They had accomplished whatever purpose had kept them near the field; and they were now en route for some more distant scene of action.
I had been actually riding after them—on that headlong chase which carried me into the midst of their improvised ambuscade!
As a prisoner, my position lay in the rear—only one or two files of the cuadrilla riding behind me.
I could see Rayas in front, at the head of his band.
I wondered he did not hang back for the purpose of taunting me with his triumphant speeches. I could only account for his not doing so, by the supposition that he was a man of patience, and that my hour of torture had not arrived.
That I should have to suffer some fearful indignity, in all likelihood, and the loss of my life, I felt certain. What had occurred between myself and the brigand chief, had established a relationship that must end in the ruin of one or the other; and it was clear that I was to be the victim. It needed not that hideous grin with which he had regarded me, on becoming his prisoner—nor the jovial style in which he talked of a revanche,—to assure me that for this mild term I might substitute the phrase—“Deadly revenge!”
He had promised his associates a spectacle on their arrival at La Rinconada. I had no doubt, that in that spectacle I was myself to be the prominent figure; or at all events the chief sufferer.
I had been riding for some time, absorbed in meditations, that I need not pronounce painful. Circumstanced as I was, they could not be pleasant. It was only in an occasional and involuntary glance, that my eyes had rested upon Rayas, at the head of his cuadrilla.
I had not noticed a peculiar personage riding by his side.
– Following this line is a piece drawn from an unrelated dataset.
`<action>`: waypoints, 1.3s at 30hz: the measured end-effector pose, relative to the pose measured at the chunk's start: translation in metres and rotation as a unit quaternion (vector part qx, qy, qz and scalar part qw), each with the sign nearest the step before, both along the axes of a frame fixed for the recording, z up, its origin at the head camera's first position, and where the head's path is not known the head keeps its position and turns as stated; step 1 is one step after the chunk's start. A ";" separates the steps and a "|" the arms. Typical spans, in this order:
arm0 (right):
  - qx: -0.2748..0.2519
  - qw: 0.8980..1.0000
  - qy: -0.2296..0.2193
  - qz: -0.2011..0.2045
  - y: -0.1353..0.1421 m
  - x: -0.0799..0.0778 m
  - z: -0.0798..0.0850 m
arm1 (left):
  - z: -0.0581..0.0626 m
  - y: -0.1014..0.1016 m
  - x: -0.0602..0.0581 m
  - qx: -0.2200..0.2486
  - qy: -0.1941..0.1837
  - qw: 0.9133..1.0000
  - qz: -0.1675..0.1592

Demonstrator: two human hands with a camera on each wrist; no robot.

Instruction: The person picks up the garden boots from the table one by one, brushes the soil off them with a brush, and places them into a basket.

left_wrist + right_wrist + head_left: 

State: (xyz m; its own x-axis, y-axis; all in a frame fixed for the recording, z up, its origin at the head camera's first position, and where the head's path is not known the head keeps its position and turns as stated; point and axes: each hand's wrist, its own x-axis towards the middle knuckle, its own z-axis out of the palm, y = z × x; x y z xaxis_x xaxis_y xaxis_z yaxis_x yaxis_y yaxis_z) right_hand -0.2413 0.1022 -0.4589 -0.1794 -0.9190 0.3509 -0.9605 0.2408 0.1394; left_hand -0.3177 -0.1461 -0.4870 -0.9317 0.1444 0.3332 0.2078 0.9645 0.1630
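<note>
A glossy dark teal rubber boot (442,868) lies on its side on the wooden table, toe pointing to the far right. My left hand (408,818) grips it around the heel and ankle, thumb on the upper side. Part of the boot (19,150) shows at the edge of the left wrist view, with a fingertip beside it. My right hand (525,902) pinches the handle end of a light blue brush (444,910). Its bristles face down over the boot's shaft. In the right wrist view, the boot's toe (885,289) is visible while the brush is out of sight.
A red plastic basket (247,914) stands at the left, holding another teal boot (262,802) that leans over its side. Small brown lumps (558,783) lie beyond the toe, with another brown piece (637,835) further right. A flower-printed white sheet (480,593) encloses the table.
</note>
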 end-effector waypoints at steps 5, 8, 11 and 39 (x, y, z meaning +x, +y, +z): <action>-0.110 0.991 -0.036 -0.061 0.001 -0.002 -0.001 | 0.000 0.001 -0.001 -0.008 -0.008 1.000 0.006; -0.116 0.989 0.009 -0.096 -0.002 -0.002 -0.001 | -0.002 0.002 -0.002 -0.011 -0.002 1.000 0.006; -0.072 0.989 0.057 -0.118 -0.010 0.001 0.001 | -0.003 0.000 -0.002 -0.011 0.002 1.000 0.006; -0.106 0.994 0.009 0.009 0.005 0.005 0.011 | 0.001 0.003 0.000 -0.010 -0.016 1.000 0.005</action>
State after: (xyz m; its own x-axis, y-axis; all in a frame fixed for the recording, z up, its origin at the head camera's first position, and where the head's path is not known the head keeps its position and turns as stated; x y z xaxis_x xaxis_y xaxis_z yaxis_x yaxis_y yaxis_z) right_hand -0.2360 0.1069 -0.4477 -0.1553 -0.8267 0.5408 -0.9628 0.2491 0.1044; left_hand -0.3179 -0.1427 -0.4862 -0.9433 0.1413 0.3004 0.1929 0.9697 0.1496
This arose from the fact, that the individual in question was of shorter stature than the other salteadores, by nearly the head, and therefore hidden from my view by the bodies of the brigands habitually interposed between us.
After cresting the ridge above mentioned, and commencing the descent on its opposite side, I could command a better view of those in front; and then it was that the individual, riding alongside of Rayas, attracted my attention. Not only attracted it, but fixed it, to the exclusion of every other thought—even the reflections I had been hitherto indulging in, upon my own unfortunate situation.